Artinya, ada komposisi yang proporsional di dalam pimpinan BIN, termasuk representasi dari kelompok berlatar belakang sipil.
“Ini supaya terjadi keberimbangan dalam melakukan analisa-analisa intelijen di dalam tubuh BIN itu sendiri,” kata Simon.
Sementara dari sisi eksternal, tantangan terbesar saat ini adalah bagaimana intelijen menghadapi arus Teknologi Informasi dan Komunikasi (TIK) yang kian hari kian masif. Serangan siber saat ini digunakan tidak hanya mencuri informasi rahasia, tapi digunakan untuk menyerang balik ke negara kita.
“Kita seringkali kecolongan dan belum siap untuk menyikapi berbagai serangan siber ini. Misalnya judi online, secara nyata telah merusak tata hidup di masyarakat dan merugikan warga negara. Tapi sekarang sudah terlanjur membesar. Dengan adanya intelijen siber diharapkan hal-hal seperti ini dapat dideteksi dan diantisipasi,” paparnya.

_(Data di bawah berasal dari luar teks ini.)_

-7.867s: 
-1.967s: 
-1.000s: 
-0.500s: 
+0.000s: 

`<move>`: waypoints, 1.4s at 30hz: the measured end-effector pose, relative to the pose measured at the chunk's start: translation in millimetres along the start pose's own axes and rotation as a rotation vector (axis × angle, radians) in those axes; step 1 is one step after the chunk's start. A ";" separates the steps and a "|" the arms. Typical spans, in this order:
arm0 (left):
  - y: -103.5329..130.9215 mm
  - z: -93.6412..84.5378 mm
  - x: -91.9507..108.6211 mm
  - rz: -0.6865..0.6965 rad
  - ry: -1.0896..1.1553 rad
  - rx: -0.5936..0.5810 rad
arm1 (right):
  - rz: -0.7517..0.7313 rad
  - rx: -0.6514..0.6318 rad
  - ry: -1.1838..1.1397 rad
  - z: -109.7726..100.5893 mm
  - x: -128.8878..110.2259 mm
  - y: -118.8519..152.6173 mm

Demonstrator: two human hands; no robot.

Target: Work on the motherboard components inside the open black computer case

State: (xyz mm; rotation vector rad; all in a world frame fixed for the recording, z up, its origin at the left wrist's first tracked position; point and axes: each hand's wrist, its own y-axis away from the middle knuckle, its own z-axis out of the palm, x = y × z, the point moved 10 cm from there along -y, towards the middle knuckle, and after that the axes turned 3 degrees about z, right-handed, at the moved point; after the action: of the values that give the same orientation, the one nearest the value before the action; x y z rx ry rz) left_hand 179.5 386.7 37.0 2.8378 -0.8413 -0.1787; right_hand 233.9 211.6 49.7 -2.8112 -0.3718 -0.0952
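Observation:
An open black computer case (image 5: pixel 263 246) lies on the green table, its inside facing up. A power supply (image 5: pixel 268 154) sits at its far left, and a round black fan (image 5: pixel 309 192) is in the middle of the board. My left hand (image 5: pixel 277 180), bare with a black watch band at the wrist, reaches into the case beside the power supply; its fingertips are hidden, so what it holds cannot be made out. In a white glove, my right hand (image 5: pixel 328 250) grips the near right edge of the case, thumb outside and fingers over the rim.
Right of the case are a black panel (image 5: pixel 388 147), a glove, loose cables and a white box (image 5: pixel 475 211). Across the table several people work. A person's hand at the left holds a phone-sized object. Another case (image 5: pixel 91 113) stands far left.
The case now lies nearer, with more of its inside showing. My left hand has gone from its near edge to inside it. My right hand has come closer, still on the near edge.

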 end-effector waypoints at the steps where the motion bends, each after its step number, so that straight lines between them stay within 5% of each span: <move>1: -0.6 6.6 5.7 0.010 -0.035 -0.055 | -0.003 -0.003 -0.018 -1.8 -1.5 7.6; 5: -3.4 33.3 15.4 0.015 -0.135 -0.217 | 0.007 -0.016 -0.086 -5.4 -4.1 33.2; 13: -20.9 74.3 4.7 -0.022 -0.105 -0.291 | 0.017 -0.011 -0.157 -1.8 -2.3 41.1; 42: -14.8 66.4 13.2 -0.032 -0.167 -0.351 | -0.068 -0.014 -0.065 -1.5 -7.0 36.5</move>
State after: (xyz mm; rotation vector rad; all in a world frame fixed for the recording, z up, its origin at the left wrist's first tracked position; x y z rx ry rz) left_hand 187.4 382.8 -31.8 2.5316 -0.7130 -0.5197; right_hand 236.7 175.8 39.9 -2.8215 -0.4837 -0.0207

Tantangan lain yang harus diperhatikan berupa potensi Indonesia dijadikan ruang proksi oleh negara-negara yang sedang berkonflik di kawasan Eropa, Timur Tengah maupun wilayah Pasifik. Rusia-Ukraina, Israel-Palestina, dan US-China-Taiwan, kesemua negara itu membutuhkan dukungan dan legitimasi internasional. Termasuk mengklaim negara lain sebagai kawan ataupun lawan.
“Saat ini gerakan untuk menjadikan Indonesia sebagai proksi bukan tidak ada, karena itu deteksi dini perlu lebih diperkuat lagi. Jangan sampai negara kita hancur sementara yang memperoleh keuntungan adalah negara-negara yang sedang berkonflik,” jelas Simon.
“Dengan kapasitas yang dimiliki oleh Kepala BIN terpilih, saya yakin BIN ke depan akan semakin menunjukan peningkatan yang signifikan dan lebih mampu mendeteksi dini berbagai ancaman, tantangan, hambatan dan gangguan terhadap NKRI,” sambungnya.
Terakhir, ia menekankan bahwa Badan Intelijen Negara ke depan harus didukung oleh Sumber Daya Manusia yang unggul. Tidak hanya mampu menjalankan tugasnya sebagai intelijen, akan tetapi benar-benar memiliki jiwa nasionalisme yang sangat tinggi.
“Ke depan, dengan ditopang SDM Intelijen unggul, berkarakter nasionalis, dan menguasai teknologi adalah kunci menuju Indonesia Emas. Tentu saja dalam kerangka kerja intelijen untuk mewujudkan ketahanan nasional serta menjaga kepentingan nasional dan Keutuhan Negara Kesatuan Republik Indonesia (NKRI),” pungkas Simon.